The Pompidou Centre in Paris, one of the world's top modern art museums, will shut down for refurbishment for five years from 2025, France's culture minister said Wednesday.

The Pompidou houses work by artists from Pablo Picasso to Wassily Kandinsky and welcomed more than three million visitors last year. But its ground-breaking "inside out" structure by architects Richard Rogers and Renzo Piano, that displays pipework on the outside, has suffered serious wear and tear.

The institution is also facing stiff competition from newer Parisian galleries created by the mega-wealthy Louis Vuitton Foundation and billionaire Francois-Henri Pinault.

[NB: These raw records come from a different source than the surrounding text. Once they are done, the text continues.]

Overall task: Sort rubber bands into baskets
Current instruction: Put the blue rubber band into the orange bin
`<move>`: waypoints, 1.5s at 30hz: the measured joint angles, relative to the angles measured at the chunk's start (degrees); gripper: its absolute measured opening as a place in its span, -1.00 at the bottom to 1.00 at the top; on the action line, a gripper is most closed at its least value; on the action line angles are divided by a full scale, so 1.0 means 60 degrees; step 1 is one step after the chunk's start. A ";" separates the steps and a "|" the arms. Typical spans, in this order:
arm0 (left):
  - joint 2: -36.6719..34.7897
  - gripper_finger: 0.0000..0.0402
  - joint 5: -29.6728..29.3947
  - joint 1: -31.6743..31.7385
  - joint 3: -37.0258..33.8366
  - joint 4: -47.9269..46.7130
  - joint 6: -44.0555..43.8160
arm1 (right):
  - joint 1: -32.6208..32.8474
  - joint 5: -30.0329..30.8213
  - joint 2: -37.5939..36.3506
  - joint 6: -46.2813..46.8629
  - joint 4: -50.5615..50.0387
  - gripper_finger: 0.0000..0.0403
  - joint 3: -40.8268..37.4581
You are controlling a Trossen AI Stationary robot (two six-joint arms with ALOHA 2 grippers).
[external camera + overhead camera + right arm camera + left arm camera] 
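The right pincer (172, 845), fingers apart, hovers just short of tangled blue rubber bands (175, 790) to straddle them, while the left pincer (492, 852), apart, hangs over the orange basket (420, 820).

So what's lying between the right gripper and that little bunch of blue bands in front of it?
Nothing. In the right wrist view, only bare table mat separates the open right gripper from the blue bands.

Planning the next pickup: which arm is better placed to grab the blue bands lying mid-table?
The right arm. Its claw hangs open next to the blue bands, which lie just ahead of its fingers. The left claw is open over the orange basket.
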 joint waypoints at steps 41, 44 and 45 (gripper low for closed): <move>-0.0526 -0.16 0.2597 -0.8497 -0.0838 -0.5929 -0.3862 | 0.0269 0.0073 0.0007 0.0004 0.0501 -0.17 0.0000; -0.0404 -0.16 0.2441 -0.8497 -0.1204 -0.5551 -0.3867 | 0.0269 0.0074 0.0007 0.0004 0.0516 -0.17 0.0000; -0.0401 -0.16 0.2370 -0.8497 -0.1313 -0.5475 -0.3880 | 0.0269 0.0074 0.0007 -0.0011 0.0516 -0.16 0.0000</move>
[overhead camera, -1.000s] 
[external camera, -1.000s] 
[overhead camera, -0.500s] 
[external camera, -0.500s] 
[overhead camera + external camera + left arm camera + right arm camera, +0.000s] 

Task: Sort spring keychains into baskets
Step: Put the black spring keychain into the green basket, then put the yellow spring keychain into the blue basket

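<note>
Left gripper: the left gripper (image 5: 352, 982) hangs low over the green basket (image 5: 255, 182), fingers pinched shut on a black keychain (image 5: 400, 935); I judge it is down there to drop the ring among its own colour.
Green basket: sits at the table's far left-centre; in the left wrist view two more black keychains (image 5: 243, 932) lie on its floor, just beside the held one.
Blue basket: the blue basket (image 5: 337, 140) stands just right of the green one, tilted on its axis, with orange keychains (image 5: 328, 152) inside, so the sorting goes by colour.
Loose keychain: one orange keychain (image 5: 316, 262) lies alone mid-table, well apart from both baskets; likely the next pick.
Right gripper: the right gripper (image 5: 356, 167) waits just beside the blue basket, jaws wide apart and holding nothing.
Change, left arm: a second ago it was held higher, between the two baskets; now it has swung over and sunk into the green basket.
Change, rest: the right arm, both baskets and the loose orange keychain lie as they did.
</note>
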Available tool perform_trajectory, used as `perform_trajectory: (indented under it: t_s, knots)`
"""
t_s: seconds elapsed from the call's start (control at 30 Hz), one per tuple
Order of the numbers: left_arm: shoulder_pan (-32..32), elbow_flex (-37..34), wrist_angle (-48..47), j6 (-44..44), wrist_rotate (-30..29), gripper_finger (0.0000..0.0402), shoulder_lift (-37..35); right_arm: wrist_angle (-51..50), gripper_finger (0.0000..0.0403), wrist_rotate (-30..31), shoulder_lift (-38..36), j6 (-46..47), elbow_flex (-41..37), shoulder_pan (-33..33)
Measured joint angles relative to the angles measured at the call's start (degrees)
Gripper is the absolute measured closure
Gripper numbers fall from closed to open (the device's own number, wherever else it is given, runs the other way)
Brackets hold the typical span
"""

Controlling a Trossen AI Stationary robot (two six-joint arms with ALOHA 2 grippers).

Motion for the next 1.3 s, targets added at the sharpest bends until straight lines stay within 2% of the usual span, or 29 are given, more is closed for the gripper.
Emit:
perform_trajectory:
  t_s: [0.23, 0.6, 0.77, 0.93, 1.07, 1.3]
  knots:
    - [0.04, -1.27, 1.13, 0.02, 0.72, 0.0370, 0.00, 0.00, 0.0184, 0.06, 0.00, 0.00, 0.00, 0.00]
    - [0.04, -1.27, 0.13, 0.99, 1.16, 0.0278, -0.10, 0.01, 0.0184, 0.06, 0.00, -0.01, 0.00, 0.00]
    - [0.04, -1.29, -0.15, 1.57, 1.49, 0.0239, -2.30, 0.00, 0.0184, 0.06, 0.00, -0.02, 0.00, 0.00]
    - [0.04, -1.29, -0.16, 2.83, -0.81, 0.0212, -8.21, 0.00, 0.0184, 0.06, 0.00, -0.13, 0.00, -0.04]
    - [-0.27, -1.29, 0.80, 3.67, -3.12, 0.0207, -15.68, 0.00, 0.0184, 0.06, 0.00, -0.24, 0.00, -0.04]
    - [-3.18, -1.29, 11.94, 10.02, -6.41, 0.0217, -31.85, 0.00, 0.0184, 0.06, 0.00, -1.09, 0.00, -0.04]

Culture minister Rima Abdul Malak said the refurbishment would "enable its survival" and hailed the museum for hosting 300 million visitors since it was opened in 1977.

The building's first major upgrade in its history will cost 262 million euros ($287 million) and will see the structure updated for fire safety, disability access and general repairs.

On the inside, gallery spaces will be reworked, new areas will be installed for younger visitors and its hugely popular public library will be expanded.

The upgrade was initially planned to run from 2023 to 2027 to allow the building to reopen for its 50th anniversary, but it now will not reopen until 2030.

The Pompidou has sought to boost its coffers recently with international deals, signing an agreement with Saudi Arabia in March to help build a modern art museum at the Al-Ula heritage site.

It is also working with Korean business group Hanwha on a series of exhibitions in Seoul.